"Je ne voulais pas raconter les choses moi-même"

Dans un livre, l'évêque Charles Morerod répond aux questions concernant la problématique des cas d'abus sexuels dans l'Église. Interview.

Charles Morerod a du subir une grave opération en septembre 2023, après un saignement crânien. © La Télé

La Télé: Après être passé tout près de la mort en 2023 suite à un saignement crânien, vous avez pris la décision de vous confier dans ce livre intitulé "Tu n'abuseras point". Pourquoi cette démarche?

Mgr Charles Morerod: Je pense que pendant longtemps, je me suis dit que les choses allaient évoluer à leur rythme. Et en fait, je me suis dit que j'aurais peut-être dû accélérer le rythme moi-même. En même temps, j'ai pris conscience du fait que ce que nous faisons, certains le comprennent bien et d'autres pas du tout. Ce livre est l'occasion de montrer comment je vois les choses. Cependant, j'ai pensé qu'il était bien que je ne le dise pas moi-même et j'ai donc demandé à Camille Krafft de me soumettre à ses questions.

Camille Krafft, vous êtes journaliste, comment réagit-on lorsque l'évêque du diocèse de Lausanne, Genève et Fribourg vous demande de lui poser des questions, car il veut se confier?

Camille Krafft: J'ai d'abord été étonnée par la démarche.
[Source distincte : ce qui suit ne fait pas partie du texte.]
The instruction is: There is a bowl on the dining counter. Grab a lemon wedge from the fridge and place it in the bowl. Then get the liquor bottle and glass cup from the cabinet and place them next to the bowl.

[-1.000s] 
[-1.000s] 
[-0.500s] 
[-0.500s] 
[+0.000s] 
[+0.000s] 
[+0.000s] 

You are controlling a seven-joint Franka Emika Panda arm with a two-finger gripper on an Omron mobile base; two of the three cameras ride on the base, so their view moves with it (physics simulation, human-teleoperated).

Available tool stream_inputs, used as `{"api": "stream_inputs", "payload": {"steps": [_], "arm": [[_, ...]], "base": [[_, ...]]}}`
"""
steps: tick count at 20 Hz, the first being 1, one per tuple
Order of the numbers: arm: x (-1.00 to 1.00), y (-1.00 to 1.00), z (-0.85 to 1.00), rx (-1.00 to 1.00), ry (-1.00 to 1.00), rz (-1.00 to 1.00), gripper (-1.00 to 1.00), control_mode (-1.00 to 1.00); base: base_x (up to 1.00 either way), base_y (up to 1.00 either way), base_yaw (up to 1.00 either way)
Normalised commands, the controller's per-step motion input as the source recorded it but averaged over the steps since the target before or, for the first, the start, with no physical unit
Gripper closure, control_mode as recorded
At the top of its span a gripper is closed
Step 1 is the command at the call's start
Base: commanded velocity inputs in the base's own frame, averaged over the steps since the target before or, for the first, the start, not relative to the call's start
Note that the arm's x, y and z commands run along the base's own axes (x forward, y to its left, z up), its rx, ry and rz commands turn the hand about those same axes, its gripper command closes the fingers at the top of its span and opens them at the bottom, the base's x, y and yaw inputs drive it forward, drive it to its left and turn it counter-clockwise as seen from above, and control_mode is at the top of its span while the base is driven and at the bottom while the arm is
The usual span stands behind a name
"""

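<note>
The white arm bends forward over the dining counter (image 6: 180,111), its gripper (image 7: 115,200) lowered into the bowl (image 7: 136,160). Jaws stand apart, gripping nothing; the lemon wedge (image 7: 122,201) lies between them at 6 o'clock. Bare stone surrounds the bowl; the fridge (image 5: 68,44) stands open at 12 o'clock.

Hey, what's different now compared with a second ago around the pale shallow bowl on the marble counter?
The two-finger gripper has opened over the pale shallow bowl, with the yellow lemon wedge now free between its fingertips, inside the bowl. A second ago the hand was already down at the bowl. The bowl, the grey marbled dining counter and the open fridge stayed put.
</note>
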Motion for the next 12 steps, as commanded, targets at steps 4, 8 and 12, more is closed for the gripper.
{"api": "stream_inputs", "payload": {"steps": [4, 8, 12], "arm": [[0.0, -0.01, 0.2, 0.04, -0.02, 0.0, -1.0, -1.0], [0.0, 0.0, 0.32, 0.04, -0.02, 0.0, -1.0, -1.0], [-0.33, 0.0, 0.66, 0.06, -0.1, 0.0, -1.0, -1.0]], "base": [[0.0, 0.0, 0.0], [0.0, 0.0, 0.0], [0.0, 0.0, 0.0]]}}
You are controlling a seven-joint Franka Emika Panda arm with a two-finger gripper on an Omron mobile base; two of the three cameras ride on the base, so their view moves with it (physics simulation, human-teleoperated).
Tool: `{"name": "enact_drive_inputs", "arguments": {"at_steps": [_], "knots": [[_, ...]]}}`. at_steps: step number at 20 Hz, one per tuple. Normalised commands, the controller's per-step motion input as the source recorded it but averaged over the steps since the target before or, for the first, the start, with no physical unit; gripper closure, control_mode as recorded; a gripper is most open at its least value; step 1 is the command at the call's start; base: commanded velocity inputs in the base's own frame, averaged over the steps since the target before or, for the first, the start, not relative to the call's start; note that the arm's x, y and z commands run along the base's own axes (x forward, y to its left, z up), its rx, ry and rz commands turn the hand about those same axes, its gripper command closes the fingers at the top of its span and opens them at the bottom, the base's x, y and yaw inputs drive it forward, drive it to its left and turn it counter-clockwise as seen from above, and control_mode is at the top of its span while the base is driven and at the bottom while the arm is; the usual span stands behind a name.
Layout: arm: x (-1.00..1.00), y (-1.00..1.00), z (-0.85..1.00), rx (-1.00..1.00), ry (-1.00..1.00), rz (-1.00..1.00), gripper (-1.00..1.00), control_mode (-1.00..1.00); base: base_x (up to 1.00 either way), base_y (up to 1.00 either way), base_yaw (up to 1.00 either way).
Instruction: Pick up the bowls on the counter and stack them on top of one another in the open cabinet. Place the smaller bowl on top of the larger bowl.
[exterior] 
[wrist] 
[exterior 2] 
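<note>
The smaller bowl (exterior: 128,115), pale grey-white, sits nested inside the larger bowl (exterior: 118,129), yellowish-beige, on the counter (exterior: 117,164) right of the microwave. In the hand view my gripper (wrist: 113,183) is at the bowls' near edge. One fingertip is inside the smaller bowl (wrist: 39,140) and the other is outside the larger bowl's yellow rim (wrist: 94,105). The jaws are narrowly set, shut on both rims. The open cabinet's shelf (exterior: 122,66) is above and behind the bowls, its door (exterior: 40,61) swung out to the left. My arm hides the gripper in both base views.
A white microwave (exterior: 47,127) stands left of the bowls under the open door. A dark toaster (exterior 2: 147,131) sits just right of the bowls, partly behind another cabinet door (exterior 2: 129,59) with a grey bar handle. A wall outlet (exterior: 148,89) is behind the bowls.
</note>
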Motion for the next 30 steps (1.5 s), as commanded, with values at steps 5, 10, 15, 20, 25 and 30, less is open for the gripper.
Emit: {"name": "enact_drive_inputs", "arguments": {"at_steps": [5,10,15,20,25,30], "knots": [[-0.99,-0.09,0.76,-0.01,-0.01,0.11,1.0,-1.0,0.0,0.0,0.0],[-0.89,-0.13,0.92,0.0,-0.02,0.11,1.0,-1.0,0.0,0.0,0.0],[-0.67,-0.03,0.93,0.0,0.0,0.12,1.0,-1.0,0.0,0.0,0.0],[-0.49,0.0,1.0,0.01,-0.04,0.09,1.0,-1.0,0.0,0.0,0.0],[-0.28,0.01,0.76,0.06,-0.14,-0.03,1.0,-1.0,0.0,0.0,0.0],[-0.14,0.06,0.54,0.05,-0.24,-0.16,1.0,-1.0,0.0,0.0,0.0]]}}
Je me suis posé beaucoup de questions, comme savoir s'il le faisait pour redorer l'image de l'Église. Mais assez rapidement, je me suis dit que ça avait un intérêt. À la fois pour le grand public, pour les victimes d'abus sexuels, que j'ai beaucoup rencontrées, et pour les catholiques. C'était intéressant de voir comment la pensée d'un évêque s'articule et lui laisser la possibilité de s'exprimer, sans être dans l'urgence de l'actualité. De plus, l'une de mes conditions était de pouvoir poser toutes les questions, même celles qui pouvaient déranger et ça été fait.

Dans le livre, vous demandez à l'évêque pourquoi il continue de soutenir une institution qui semble indéfendable. Était-ce une question importante pour vous?

C.K: Effectivement. Je pense que c'est une question que tout le monde se pose aujourd'hui. D'autant que les hommes d'Église doivent souvent répondre sur des cas précis, tandis que là, on en apprend plus sur les raisons qui le poussent à rester et sur ce qu'il porte au fond de lui.

C.M: Je suis dans une situation contrastée, car en même temps qu'il se passe tous ces problèmes, je vois aussi une augmentation impressionnante du nombre de personnes adultes qui viennent vers l'Église et qui découvre la foi. J'ai l'impression que nous présentons une alternative à une société dans laquelle ils ne trouvent plus de sens et pas beaucoup d'espoir. Je suis donc confronté à des univers qui ne se connaissent pas vraiment les uns des autres.

Camille Krafft, comment avez-vous vécu cet entretien avec Charles Morerod?

C.K: J'ai découvert un monde. Je suis catholique, mais étant athée, je n'ai plus de lien avec l'Église. J'ai également découvert que la charge d'évêque peut être un jeu d'équilibriste puisqu'on est à la fois le père des prêtres et à la fois juge. De plus, on doit rendre des comptes à l'intérieur et à l'extérieur de la société. C'était donc l'occasion de mieux comprendre comment ça fonctionne. Finalement, c'était aussi une occasion de pousser Charles Morerod un peu plus loin dans la réflexion, par rapport au célibat des prêtres ou à l'ordination des femmes par exemple. Parfois, c'était plus difficile de répondre, mais il admettait toujours les limites de sa propre pensée.